→ Records provided
Start of Block

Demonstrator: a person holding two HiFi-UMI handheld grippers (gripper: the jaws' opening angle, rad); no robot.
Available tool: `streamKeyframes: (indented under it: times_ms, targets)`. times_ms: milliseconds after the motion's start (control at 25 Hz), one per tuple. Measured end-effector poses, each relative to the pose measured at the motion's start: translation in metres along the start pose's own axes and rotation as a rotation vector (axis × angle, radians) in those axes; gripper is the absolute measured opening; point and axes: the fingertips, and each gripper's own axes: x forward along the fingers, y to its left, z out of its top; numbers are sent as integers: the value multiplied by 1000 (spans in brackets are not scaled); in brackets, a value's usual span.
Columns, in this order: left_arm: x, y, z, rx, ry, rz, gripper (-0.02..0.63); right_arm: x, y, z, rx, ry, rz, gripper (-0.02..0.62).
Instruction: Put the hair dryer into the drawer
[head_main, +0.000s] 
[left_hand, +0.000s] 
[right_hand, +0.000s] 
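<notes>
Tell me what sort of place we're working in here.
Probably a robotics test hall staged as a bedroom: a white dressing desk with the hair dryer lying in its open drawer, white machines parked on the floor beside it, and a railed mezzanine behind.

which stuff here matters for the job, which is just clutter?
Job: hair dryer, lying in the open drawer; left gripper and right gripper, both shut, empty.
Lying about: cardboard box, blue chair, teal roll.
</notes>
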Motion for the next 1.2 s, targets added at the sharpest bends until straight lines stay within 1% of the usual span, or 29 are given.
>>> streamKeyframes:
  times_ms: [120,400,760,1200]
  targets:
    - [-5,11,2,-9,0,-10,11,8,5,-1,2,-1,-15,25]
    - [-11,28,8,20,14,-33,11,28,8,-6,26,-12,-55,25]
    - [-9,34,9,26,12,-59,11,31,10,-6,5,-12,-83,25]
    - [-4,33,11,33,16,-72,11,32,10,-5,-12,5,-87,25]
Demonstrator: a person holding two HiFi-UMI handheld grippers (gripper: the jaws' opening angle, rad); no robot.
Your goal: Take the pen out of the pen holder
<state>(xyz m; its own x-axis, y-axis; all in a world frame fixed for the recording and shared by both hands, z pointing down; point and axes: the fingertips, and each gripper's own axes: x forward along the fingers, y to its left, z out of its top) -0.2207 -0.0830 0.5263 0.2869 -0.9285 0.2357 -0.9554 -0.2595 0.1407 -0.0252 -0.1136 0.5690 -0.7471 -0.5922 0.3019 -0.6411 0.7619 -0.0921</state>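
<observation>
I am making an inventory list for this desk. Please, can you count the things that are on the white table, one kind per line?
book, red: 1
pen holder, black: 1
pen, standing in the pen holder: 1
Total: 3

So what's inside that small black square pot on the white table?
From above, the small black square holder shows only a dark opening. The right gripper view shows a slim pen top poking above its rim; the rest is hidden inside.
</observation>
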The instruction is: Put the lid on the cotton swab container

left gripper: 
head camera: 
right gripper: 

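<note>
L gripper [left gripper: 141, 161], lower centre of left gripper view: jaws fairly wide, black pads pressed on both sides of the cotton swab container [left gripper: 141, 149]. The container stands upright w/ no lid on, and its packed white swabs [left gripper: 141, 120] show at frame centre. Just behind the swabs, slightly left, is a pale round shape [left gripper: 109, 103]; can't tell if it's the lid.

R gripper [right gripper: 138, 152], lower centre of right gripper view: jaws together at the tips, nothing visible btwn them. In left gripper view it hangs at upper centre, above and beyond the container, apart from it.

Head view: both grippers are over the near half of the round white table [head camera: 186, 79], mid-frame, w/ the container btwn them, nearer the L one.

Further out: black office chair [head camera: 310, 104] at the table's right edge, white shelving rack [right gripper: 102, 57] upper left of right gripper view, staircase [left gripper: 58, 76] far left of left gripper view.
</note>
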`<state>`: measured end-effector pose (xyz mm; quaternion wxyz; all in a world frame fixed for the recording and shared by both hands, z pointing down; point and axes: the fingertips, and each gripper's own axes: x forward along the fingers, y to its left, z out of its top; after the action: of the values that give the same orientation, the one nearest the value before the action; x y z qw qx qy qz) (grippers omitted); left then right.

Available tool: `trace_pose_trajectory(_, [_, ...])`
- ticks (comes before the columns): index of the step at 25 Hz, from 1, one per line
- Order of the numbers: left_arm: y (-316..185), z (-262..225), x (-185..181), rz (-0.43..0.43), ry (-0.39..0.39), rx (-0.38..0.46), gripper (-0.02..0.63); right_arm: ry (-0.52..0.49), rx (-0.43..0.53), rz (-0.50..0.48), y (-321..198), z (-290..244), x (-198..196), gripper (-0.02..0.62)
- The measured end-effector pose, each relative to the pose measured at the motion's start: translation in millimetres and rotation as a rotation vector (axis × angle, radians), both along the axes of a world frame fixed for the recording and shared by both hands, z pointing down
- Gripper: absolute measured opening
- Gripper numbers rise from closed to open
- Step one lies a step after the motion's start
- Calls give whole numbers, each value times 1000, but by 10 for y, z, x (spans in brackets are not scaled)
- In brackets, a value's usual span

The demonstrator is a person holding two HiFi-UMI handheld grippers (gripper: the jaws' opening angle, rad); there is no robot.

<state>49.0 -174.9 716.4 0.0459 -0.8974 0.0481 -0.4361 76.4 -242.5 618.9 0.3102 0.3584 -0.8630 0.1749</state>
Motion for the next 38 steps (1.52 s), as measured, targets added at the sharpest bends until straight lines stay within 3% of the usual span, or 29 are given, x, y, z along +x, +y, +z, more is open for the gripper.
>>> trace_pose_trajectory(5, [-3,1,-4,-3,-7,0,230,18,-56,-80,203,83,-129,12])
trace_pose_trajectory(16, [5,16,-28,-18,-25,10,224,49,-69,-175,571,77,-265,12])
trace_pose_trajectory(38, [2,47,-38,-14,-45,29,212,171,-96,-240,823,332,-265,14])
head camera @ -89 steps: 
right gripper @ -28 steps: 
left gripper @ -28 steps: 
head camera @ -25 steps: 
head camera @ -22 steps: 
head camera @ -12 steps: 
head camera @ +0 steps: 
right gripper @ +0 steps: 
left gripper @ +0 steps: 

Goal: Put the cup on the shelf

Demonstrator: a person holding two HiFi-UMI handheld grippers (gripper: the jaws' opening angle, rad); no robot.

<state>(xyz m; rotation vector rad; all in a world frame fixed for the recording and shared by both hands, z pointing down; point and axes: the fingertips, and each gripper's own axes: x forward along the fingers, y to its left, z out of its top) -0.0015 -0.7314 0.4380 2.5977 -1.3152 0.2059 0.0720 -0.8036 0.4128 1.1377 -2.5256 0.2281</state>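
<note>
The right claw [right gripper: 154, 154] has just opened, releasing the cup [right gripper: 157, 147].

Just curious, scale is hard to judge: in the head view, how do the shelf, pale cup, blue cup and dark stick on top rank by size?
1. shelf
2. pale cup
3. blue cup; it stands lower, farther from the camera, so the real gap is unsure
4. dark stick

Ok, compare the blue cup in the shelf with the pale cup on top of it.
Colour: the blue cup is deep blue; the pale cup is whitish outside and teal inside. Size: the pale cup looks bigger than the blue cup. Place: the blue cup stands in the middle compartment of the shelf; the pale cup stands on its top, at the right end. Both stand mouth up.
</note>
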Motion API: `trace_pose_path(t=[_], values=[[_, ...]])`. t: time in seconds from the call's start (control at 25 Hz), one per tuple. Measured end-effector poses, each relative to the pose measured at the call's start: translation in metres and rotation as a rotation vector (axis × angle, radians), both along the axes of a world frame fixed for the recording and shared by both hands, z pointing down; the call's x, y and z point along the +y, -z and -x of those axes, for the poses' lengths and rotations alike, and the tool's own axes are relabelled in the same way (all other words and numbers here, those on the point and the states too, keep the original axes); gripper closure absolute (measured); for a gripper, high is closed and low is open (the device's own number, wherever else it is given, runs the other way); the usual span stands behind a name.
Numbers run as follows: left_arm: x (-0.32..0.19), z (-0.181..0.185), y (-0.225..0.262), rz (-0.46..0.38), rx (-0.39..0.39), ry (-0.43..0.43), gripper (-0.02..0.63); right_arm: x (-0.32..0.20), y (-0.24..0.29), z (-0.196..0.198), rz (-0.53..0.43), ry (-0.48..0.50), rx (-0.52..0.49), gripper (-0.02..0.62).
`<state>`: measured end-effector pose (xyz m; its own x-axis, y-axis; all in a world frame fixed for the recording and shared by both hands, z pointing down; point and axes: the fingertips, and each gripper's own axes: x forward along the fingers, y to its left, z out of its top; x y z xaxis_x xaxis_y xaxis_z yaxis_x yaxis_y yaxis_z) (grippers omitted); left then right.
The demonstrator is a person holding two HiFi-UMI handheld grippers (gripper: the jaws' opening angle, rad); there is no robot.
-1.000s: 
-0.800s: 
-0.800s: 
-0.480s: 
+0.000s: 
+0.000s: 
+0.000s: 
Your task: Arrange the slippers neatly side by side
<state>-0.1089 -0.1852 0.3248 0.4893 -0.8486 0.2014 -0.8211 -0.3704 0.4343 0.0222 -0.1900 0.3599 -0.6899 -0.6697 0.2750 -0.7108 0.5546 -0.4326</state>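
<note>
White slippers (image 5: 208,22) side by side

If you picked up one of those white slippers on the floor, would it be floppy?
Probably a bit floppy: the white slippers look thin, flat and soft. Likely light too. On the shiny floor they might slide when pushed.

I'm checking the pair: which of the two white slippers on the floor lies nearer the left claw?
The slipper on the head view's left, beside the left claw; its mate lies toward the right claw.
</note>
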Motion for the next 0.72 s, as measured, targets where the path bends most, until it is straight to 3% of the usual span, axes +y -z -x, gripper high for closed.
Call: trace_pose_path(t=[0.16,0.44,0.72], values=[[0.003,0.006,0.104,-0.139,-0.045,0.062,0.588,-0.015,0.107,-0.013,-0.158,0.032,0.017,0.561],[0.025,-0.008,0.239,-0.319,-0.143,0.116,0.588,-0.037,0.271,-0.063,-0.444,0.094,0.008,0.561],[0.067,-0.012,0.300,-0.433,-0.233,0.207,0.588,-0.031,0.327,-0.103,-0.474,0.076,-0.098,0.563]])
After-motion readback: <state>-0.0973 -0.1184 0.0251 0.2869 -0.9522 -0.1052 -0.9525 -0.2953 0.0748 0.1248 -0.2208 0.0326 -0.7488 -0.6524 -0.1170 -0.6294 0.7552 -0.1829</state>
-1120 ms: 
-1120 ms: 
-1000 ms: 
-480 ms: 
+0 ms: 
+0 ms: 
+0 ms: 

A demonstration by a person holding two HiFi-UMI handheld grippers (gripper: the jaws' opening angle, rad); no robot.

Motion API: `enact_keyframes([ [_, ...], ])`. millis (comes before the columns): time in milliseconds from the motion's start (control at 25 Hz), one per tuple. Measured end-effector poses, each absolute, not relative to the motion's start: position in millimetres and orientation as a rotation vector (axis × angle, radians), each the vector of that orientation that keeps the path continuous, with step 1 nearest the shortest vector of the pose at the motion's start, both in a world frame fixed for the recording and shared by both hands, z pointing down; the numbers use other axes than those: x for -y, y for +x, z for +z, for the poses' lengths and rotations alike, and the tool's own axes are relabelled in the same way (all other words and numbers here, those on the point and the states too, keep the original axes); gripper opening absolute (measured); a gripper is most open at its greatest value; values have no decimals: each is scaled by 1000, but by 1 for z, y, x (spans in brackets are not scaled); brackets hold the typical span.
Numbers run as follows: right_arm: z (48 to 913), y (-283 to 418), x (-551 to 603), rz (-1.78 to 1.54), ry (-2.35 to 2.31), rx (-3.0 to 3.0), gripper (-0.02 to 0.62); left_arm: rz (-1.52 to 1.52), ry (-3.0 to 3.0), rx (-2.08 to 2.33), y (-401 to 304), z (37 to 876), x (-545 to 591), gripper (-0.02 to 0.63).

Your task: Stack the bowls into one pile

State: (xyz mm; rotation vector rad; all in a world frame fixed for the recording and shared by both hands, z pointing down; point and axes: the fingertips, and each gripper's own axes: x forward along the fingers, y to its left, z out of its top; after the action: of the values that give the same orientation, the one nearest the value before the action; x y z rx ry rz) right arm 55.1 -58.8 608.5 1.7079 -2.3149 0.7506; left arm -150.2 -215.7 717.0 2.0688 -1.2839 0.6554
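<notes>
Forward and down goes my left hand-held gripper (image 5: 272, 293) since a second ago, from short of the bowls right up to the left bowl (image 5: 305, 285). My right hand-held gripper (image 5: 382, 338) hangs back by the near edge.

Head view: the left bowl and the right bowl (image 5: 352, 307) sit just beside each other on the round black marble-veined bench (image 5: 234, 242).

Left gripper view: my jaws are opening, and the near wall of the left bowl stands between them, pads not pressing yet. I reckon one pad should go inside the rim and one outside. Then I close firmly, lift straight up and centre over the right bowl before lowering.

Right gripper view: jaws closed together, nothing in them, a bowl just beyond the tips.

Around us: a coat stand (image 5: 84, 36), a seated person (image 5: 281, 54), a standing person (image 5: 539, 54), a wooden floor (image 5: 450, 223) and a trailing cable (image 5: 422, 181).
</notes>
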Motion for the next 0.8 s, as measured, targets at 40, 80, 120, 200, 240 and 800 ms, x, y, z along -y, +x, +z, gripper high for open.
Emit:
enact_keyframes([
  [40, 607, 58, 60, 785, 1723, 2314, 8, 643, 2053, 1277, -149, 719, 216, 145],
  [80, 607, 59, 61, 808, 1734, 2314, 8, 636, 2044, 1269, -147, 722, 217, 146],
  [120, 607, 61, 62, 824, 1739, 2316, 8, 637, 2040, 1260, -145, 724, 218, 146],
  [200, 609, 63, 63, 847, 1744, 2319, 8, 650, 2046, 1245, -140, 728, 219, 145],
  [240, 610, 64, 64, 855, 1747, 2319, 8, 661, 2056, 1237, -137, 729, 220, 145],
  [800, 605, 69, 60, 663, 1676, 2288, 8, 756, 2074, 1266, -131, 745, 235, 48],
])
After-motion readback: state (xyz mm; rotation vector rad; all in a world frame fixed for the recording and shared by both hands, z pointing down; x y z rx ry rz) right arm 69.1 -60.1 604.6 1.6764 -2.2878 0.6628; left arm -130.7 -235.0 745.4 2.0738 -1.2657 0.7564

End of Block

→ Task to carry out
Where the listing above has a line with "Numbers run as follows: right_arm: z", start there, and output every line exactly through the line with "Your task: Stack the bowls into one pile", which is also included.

→ Exercise output
Numbers run as follows: right_arm: z (48 to 913), y (-283 to 418), x (-551 to 603), rz (-1.78 to 1.54), ry (-2.35 to 2.31), rx (-3.0 to 3.0), gripper (-0.02 to 0.62); left_arm: rz (-1.52 to 1.52), ry (-3.0 to 3.0), rx (-2.08 to 2.33), y (-401 to 304), z (37 to 876), x (-545 to 591), gripper (-0.02 to 0.63).

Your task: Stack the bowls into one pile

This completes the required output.